**ASSIGNMENT:**
Only the pictures are to be dropped; the rest of the data below is to be duplicated exactly.

= = =

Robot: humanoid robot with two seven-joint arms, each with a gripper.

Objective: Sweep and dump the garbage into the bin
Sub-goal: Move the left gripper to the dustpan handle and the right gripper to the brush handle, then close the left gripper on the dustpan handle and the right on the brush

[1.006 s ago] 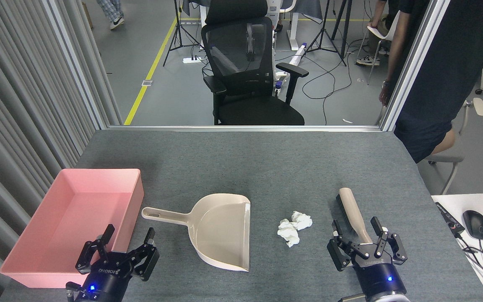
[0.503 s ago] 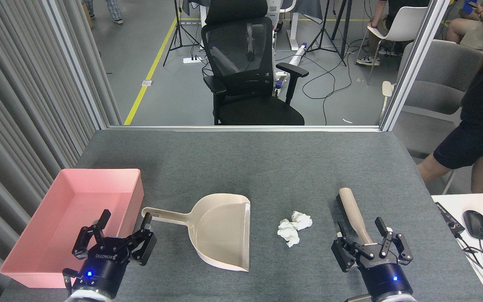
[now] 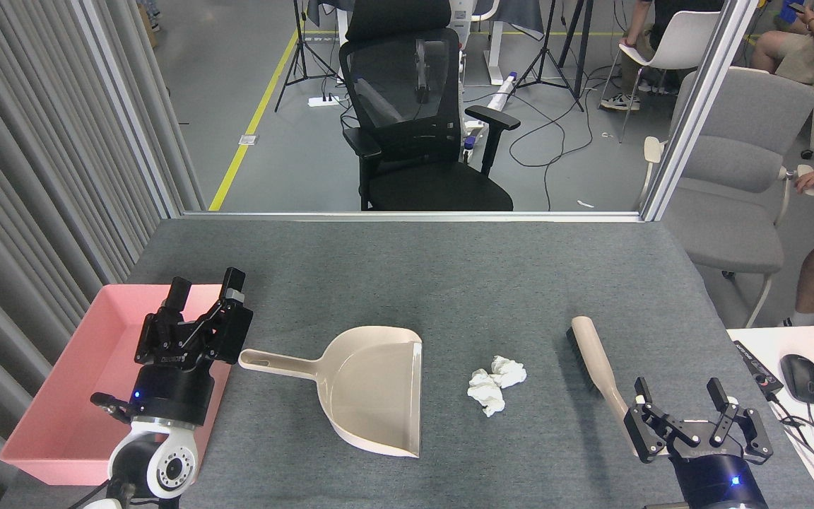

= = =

**RESPONSE:**
Robot: humanoid robot with two seven-joint arms, each with a gripper.

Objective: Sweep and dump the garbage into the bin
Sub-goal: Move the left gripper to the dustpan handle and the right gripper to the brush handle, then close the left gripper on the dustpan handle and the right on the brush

[1.006 s ago] 
[0.503 s ago] 
[now] 

With this output, the exercise is done.